_Work task:_
Print the lines below word for word, beginning with the first and ending with the line that holds "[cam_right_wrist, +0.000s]", and skip every picture.

--------------------------------------------------

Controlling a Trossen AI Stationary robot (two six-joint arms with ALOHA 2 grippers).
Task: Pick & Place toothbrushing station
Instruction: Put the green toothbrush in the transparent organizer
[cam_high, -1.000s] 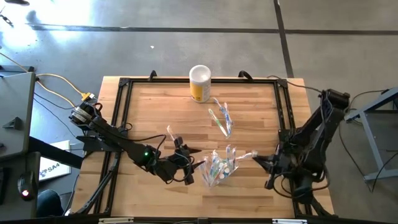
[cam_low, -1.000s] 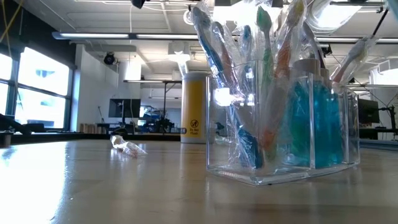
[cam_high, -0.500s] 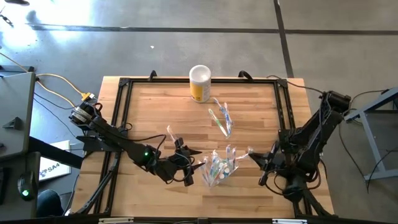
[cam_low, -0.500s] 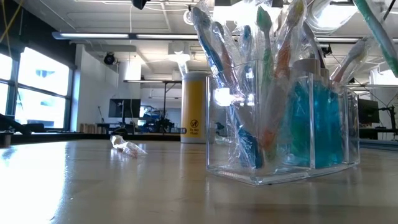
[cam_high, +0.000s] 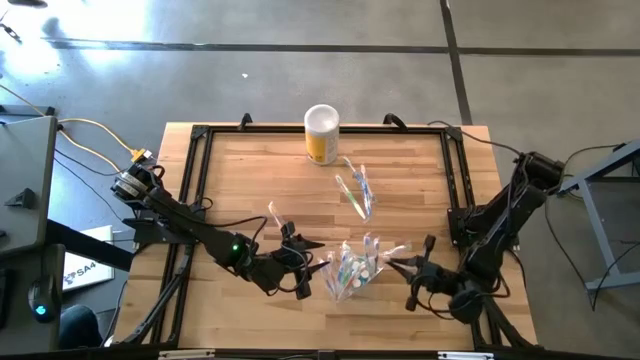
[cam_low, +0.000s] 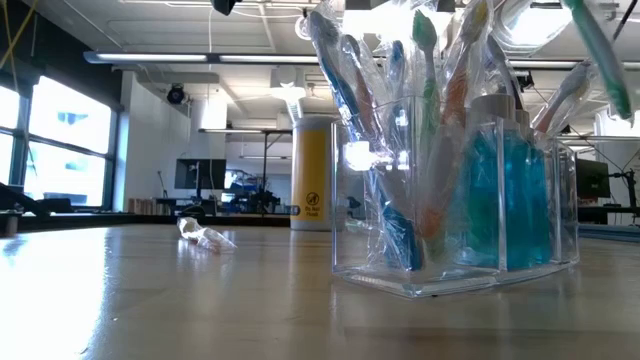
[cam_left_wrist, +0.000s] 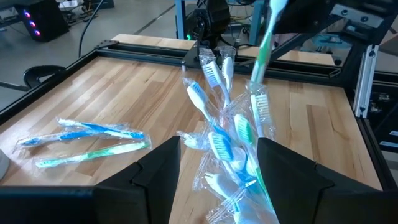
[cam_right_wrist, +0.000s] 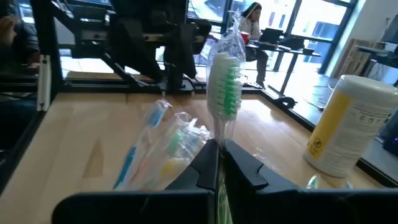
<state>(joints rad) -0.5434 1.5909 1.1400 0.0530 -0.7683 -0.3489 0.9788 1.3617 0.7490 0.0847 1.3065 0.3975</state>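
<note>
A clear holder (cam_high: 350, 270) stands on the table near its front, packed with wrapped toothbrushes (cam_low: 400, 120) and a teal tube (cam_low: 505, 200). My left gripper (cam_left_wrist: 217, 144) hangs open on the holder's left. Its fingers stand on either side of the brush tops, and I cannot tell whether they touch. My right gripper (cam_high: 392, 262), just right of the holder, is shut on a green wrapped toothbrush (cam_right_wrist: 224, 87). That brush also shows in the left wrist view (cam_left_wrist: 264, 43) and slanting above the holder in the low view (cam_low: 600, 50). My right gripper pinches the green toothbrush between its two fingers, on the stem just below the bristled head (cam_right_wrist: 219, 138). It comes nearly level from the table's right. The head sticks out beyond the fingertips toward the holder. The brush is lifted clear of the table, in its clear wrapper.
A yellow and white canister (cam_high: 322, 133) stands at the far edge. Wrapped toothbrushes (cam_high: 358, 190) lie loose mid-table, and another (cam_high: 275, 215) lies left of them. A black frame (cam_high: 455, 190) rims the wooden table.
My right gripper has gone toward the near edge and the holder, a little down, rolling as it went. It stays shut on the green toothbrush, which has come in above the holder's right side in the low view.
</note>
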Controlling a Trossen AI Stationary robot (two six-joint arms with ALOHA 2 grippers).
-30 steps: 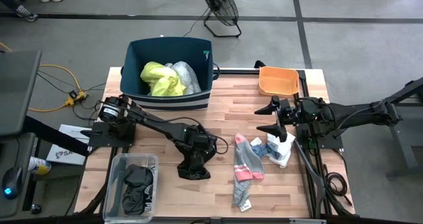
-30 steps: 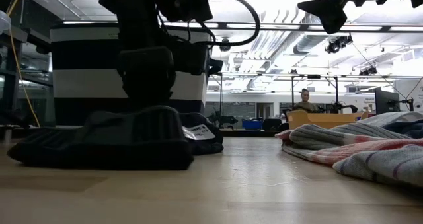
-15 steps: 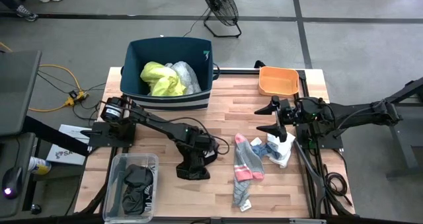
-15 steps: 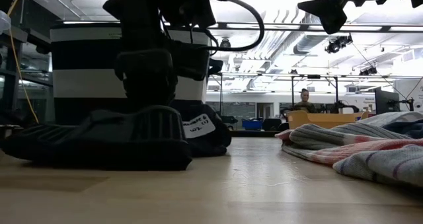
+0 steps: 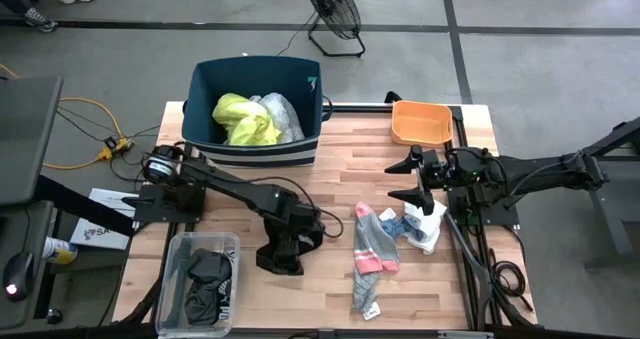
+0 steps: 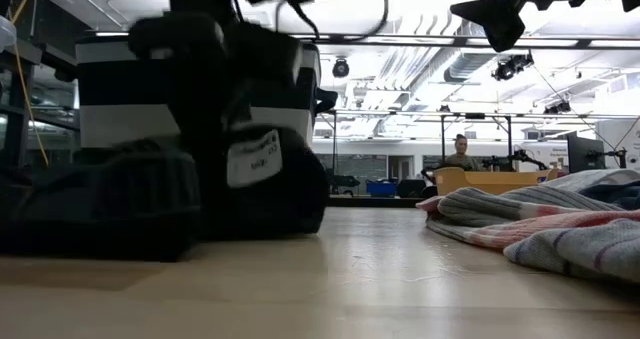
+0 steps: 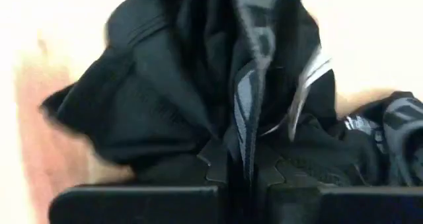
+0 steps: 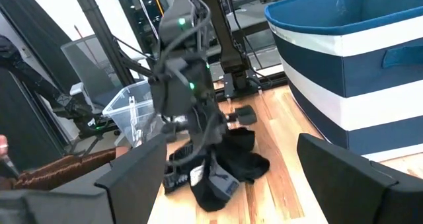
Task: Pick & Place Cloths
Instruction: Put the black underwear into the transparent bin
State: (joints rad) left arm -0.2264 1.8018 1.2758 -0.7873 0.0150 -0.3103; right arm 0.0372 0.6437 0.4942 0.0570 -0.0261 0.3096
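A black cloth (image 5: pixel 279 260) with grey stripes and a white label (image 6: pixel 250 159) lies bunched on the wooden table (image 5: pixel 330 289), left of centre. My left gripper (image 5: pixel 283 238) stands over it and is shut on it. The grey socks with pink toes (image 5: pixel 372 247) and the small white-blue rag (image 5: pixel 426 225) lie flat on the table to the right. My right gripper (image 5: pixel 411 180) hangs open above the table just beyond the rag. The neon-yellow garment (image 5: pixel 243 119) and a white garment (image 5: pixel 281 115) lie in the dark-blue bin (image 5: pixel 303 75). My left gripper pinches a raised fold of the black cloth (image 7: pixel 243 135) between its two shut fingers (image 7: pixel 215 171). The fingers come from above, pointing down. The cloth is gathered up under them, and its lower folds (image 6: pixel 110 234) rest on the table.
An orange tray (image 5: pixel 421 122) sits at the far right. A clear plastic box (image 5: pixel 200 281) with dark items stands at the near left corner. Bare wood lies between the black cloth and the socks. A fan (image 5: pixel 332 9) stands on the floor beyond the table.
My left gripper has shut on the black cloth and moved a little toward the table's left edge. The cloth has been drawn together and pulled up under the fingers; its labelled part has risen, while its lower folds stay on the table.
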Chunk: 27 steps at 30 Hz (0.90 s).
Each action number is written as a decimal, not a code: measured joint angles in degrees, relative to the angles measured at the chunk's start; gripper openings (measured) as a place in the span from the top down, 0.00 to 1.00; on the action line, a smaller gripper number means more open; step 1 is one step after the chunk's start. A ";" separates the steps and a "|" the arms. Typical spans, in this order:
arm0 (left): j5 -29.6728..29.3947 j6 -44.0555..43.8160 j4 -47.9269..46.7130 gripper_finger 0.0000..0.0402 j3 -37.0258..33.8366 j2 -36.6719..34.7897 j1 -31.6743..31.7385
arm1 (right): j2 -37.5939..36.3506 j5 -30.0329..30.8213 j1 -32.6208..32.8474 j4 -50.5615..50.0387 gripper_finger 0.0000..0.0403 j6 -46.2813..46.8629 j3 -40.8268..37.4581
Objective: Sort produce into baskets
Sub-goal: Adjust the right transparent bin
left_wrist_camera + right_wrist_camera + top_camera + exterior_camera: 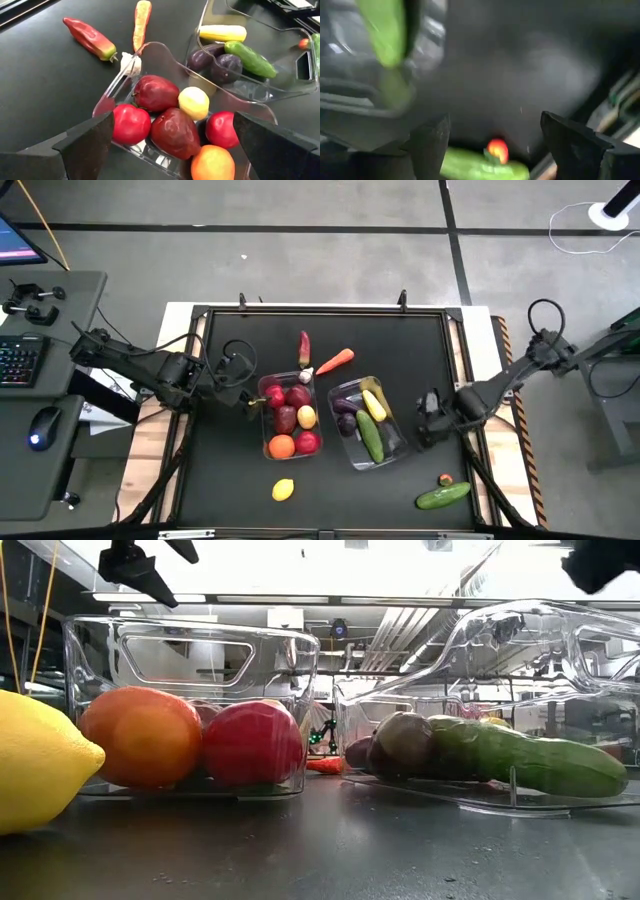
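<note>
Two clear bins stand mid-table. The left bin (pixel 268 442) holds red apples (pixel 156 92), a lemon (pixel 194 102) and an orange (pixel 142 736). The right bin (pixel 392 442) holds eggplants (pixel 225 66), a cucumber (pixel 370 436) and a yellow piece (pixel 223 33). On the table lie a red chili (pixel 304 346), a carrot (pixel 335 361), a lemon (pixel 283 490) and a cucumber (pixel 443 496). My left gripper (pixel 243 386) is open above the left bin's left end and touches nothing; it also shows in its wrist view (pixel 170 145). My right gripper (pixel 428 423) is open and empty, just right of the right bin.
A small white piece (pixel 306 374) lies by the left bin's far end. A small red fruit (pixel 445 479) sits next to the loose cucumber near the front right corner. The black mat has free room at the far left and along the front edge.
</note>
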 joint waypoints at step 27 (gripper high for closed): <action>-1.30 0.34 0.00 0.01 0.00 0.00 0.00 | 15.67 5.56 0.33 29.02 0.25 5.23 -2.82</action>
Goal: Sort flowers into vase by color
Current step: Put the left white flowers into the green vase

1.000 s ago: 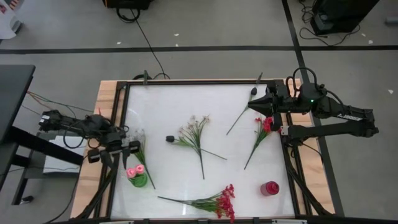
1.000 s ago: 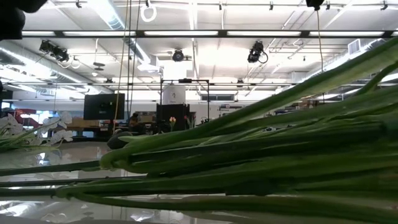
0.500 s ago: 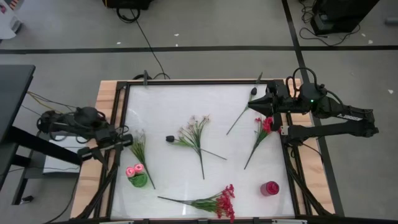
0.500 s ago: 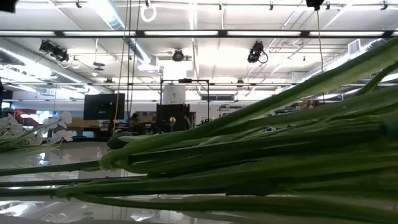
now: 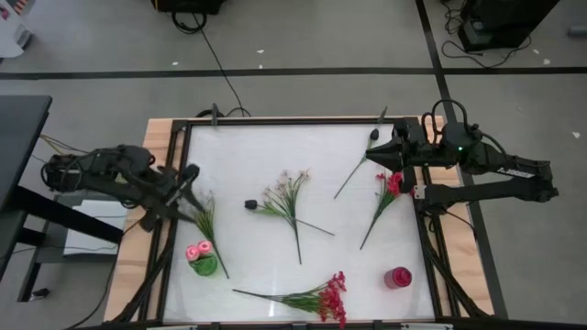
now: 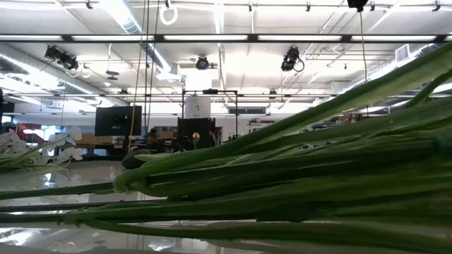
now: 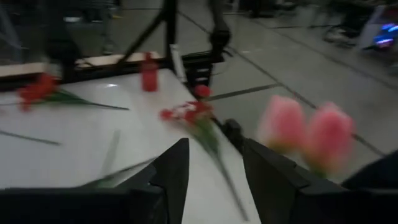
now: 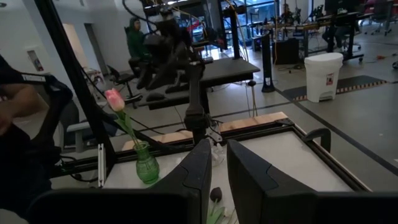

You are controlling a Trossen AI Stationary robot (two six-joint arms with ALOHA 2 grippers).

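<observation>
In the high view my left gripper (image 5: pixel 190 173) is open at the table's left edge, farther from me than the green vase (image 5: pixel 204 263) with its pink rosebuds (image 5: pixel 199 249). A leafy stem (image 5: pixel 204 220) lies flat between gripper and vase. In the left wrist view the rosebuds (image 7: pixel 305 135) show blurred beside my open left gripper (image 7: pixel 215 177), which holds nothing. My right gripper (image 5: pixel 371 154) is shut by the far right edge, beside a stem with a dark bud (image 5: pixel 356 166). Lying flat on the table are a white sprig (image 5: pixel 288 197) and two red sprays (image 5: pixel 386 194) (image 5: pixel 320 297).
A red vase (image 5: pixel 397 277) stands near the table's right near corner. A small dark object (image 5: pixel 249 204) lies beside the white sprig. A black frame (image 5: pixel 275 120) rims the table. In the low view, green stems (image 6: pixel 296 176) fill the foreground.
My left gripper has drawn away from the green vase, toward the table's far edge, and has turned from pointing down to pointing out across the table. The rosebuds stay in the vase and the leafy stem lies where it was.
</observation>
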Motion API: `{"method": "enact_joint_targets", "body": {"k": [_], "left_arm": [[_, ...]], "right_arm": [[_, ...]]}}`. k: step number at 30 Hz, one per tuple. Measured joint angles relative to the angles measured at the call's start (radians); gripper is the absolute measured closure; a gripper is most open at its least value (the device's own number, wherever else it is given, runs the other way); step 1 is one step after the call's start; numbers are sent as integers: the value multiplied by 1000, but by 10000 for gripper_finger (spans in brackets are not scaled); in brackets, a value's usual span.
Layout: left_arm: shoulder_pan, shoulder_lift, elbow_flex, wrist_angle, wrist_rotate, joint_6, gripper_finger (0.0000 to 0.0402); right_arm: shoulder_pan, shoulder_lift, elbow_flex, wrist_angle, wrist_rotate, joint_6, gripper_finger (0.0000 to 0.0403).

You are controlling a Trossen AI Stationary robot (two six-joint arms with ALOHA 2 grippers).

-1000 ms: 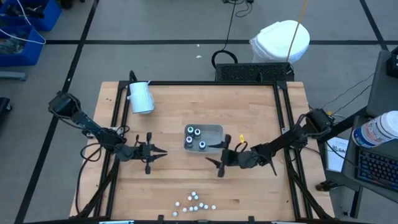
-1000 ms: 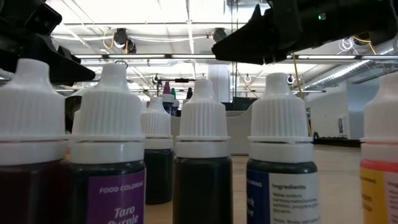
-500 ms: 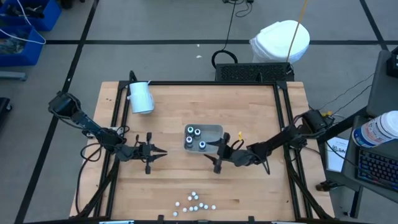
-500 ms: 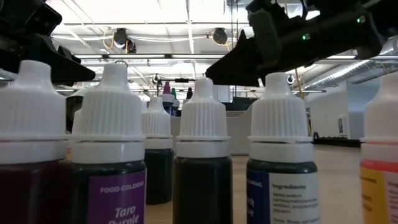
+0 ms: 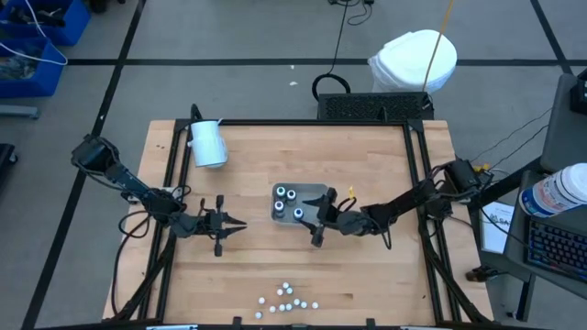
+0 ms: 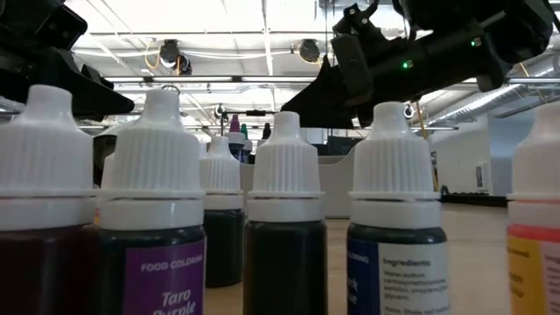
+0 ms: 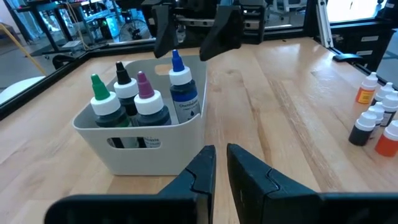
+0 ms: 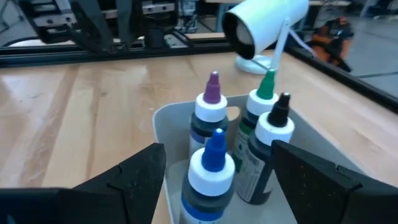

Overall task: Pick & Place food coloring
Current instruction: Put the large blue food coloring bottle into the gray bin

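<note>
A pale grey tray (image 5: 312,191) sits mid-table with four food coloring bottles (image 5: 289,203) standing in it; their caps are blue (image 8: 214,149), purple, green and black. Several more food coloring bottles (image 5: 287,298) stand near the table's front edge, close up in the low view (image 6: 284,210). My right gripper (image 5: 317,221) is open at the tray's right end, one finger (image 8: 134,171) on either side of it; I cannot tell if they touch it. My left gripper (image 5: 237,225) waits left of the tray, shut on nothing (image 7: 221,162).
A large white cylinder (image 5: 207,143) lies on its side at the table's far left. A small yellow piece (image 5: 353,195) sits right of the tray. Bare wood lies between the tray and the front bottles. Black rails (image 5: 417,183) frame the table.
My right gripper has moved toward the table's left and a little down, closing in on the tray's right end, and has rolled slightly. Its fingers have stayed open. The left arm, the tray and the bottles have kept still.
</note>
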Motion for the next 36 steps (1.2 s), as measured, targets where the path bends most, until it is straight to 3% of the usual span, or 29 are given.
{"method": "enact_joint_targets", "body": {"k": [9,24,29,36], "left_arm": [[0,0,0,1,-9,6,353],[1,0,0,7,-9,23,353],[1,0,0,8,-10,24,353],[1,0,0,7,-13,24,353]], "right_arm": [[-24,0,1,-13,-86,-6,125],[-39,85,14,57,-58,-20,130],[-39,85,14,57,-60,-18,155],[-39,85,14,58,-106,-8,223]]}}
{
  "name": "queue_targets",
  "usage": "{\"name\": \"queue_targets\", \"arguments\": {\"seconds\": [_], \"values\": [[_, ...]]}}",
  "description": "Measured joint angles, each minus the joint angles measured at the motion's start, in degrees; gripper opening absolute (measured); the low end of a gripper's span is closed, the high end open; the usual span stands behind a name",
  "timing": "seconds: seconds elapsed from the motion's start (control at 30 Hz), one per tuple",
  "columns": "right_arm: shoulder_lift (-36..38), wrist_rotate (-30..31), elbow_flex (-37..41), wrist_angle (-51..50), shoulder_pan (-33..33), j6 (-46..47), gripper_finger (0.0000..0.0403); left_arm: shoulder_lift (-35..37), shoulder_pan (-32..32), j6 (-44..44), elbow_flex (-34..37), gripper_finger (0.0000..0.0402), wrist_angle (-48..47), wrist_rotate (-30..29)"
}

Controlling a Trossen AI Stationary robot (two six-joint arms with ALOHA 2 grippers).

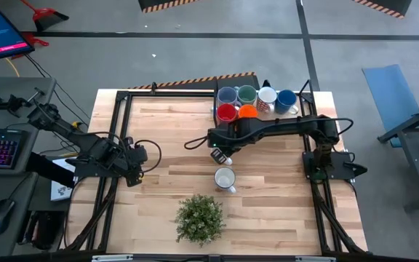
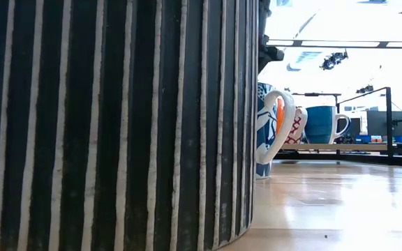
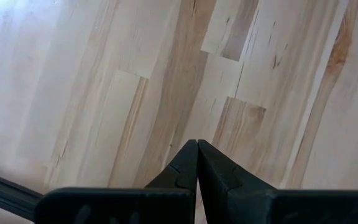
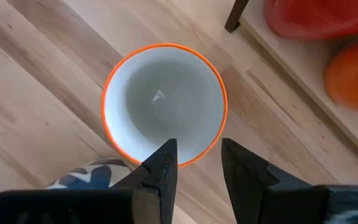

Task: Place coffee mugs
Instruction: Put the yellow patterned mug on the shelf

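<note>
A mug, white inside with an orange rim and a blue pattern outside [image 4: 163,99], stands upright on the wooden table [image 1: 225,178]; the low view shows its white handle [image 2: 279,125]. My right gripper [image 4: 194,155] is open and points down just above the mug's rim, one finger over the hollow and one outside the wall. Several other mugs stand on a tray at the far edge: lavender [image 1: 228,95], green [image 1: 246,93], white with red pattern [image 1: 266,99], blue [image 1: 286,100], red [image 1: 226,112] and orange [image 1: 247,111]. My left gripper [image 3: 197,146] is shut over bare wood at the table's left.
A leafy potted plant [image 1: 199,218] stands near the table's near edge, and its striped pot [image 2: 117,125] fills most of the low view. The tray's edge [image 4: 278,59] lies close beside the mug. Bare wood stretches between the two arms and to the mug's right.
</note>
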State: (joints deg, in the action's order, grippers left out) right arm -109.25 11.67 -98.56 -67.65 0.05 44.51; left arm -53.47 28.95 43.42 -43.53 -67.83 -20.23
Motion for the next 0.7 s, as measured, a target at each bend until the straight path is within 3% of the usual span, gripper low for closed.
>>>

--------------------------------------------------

_Task answer:_
Controlling a Trossen AI Stationary robot (two six-joint arms with ALOHA 2 grippers).
Task: Pick & Place toothbrushing station
Instruction: Put the green toothbrush in the transparent organizer
[cam_high, -1.000s] 
[cam_low, -1.000s] 
[cam_high, -0.500s] 
[cam_low, -0.500s] 
[cam_high, +0.000s] 
[cam_low, +0.000s] 
[cam_left_wrist, +0.000s] 
[cam_right_wrist, +0.000s] 

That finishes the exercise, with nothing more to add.